Thanks, Will. Again.

EDIT: This tablet PC screencast, though thoughtfully presented on the author’s blog, doesn’t work nearly so well, for reasons I’m still mulling over.

PlayPlay

4 thoughts on “Tablet PC Congratulations Screencast

  1. Gardner,
    I’m struck again by the possibilities of the tablet to be the best unification (so far) of the computer interface with its possibilities for presentation and multimedia, and the pen “interface”, with its ease of adding/highlighting/emphasizing/changing information and its direct link to what we might describe as our learned linked experience of writing (in a physical sense) and thinking.

    [That last part suggests something else, namely that tablet PCs may only be transitional technologies. By that I mean that people who grew up writing/composing/(thinking?) with their pens and pencils may see the utility of the pen interface of the tablet, but that people who came later and began that process of writing/composing/thinking via keyboard and mouse may not need the tablet’s pen interface. I’m right on the border of of both of those categories, so I’m not quite sure where I fit yet….]
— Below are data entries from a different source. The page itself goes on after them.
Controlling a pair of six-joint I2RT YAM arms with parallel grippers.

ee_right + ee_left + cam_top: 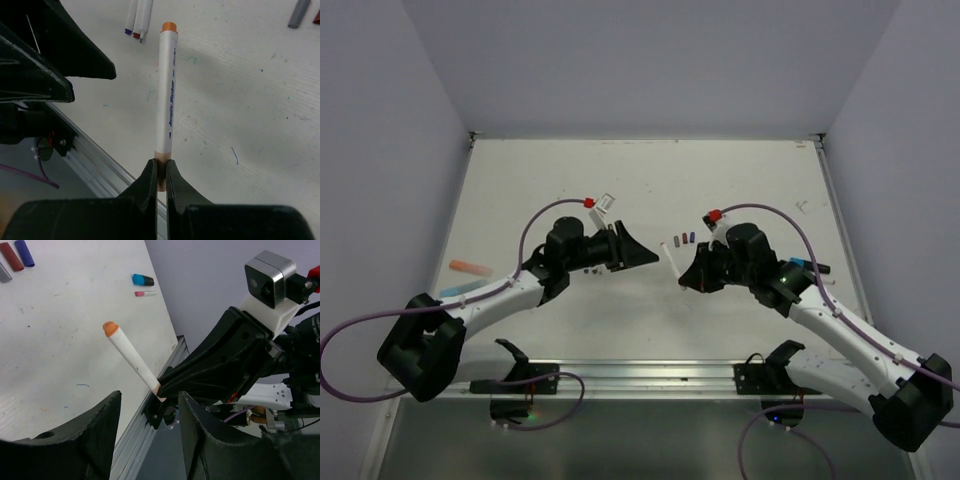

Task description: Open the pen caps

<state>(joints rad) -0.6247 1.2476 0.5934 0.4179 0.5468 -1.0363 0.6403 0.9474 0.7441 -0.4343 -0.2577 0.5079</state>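
The right tool [161,167] is clamped on the lower end of a white acrylic marker [167,90], holding it above the bench [60,355]. What I take for its orange cap [110,328] points at the left tool [149,402], whose jaws stand apart with nothing between them. The pull looks close: the left tool must slide over that orange end, close, and draw straight along the barrel. Loose caps [11,256] lie farther off on the bench.

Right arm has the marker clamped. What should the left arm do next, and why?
Probably ease the left gripper forward until its fingers straddle the orange end, then close. The right gripper is shut on the white marker at its other end, and the left fingers stand open, short of that orange end.
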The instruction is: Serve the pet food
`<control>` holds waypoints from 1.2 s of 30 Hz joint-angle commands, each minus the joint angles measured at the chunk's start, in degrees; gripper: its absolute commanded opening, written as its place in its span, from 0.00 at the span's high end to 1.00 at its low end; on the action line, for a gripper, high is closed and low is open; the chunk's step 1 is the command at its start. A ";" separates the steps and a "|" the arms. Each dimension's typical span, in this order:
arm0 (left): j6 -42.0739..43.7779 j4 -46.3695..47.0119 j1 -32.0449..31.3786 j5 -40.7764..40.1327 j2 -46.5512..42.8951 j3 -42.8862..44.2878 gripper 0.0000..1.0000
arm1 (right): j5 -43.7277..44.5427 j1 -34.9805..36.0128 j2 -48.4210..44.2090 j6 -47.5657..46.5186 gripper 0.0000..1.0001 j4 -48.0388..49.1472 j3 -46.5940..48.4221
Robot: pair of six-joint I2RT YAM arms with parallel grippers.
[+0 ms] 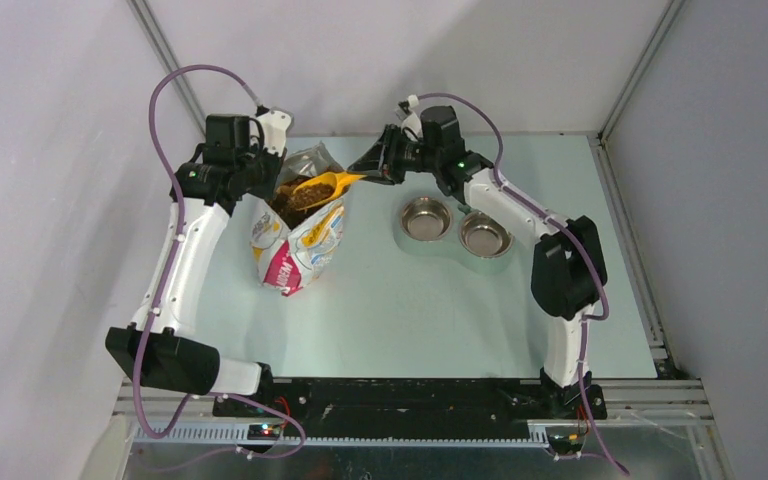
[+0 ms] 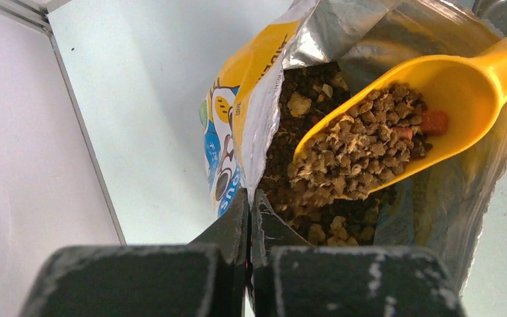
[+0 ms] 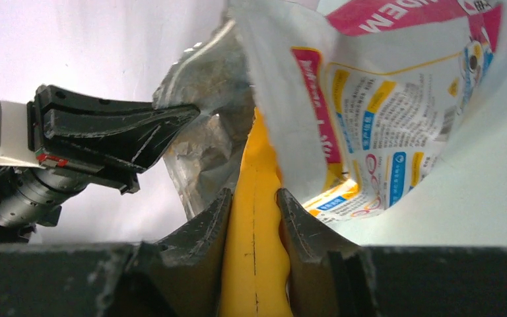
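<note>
The printed foil bag stands open at the table's left, with brown pet food inside it. My left gripper is shut on the bag's rim, pinching the foil edge. A yellow scoop lies tilted in the bag's mouth, heaped with pet food and a few orange-red chunks. My right gripper is shut on the scoop's yellow handle. From above, the scoop sits over the bag opening, with the right gripper at its right end.
Two round steel bowls in a grey double stand sit to the right of the bag, under the right arm. The left arm's gripper shows in the right wrist view, holding the foil. Walls close in at the back and both sides.
</note>
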 commanded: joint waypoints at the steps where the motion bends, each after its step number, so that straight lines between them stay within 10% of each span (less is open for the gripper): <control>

  2. Wow…so that’s what I was doing! Seriously, thanks for taking the time to deconstruct something that I did very little thinking about. And to deconstruct it in such depth. That’s one of the best things about the transparency of these tools…we can both share our ideas and experiences and we can both learn from each other. I’m loving the tablet on many different levels, but I am still wondering how much of it is the flexibility and newness, the ability to do an inking screencast, for instance, and how much of it is good pedagogy. And I think Jeff raises a really interesting point. Will kids who haven’t written much be drawn to an ink environment the way I have been? One of the most interesting things to me is how much I use the stylus. I have literally hundreds of pages of hand written notes in OneNote, all searchable, btw. Just feels more natural to me to take notes that way, but it may not for our students. We’ll see…

  3. Gardner –

    Your little edit created some traffic on my site. Perhaps I can offer some reasons for why my screencast didn’t work well for you.
    1. It was a demo, not situated in an actual use. I’m not teaching now. I’m just playing with the technology in the hope of encouraging others. So it lacked some realism.
    2. It was completely impersonal. It focuses on the ideas only, not the human interaction with the ideas.
    3. Perhaps for both of those reasons it contrasted with your experience of the Purdue Podcasts.

    I took a look at your clarification on the top of this page. It is an interesting point. A learner through online writing can make overt his formative thinking, which may be muddled or entirely off base, but how else do we learn? If experts expect a linear path to understanding and enlightenment, they are living in some delusional fantasy. In the process, they are inadvertently squelching the curiosity of their own students. So, the critics notwithstanding, I’d engourage your to keep it up.